Problem to solve: Say how many lines below hold the word "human"; give the number by itself.

+++

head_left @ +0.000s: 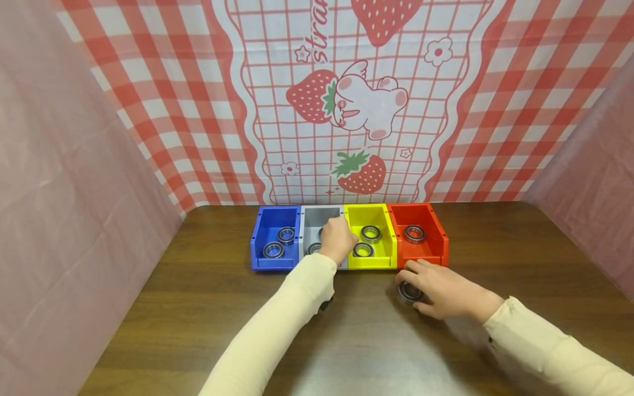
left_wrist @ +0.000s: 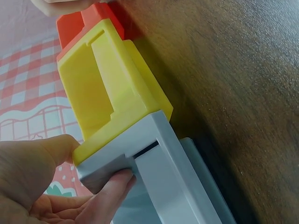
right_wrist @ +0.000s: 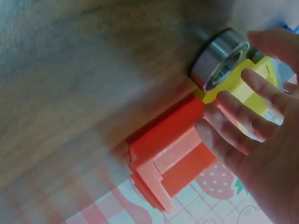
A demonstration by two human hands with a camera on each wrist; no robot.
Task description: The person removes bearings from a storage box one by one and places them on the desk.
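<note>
My left hand (head_left: 338,240) pinches the wall shared by the grey bin (left_wrist: 180,179) and the yellow bin (left_wrist: 86,91), thumb on the yellow side and fingers inside the grey one. A large steel ball bearing (head_left: 408,294) lies on the table in front of the red bin (head_left: 442,245). Over it reaches my right hand (head_left: 443,289). In the right wrist view this hand's fingers (right_wrist: 224,126) are spread and fairly straight, with the bearing (right_wrist: 209,63) near the thumb and index fingertips; whether they touch it I cannot tell.
The bins stand in a joined row, with a blue bin (head_left: 260,236) at the left end. Smaller bearings lie inside, such as one bearing (head_left: 274,251) in the blue bin and one bearing (head_left: 414,226) in the red. Behind hangs a checked strawberry cloth (head_left: 198,110).
</note>
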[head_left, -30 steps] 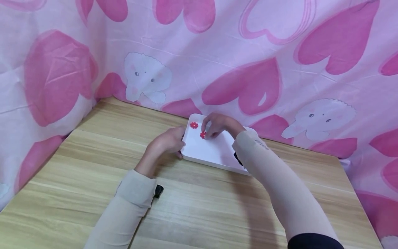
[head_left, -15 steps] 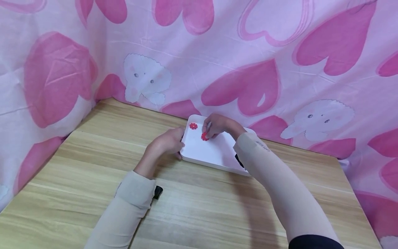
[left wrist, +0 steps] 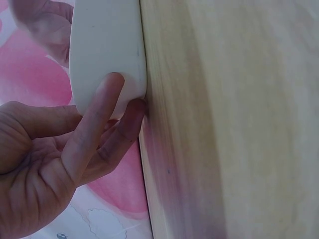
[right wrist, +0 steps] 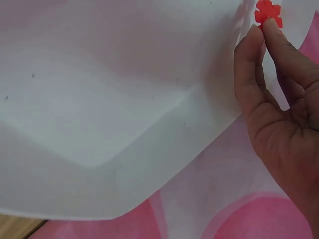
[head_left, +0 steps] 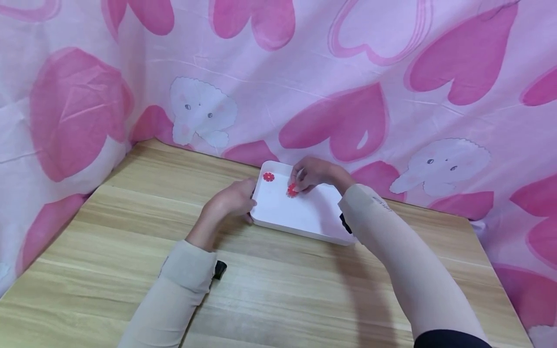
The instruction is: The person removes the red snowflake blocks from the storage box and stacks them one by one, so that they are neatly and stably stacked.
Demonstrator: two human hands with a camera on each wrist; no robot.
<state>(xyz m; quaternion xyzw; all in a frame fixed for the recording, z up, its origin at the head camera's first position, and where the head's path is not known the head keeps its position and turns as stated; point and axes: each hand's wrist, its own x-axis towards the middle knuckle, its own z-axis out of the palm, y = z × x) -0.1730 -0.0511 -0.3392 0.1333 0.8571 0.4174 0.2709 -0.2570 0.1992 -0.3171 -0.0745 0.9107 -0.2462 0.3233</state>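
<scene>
A shallow white tray sits on the wooden table. My left hand grips its left end; in the left wrist view the fingers press the tray's outer wall. Over the tray, my right hand pinches a red flower-shaped plastic piece between thumb and fingertips. The right wrist view shows this red piece upright in the pinch, its lower edge covered by the fingertips. A second red flower-shaped piece lies flat near the tray's far left corner.
The wooden table reaches back to a pink heart-patterned curtain, which hangs close behind the tray. Black camera mounts show at both cuffs. The right forearm crosses the tray's right end.
My right hand has shifted a little to the right with the pinched red piece, away from the second piece. The left hand keeps its hold on the tray.
</scene>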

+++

Written solution: 2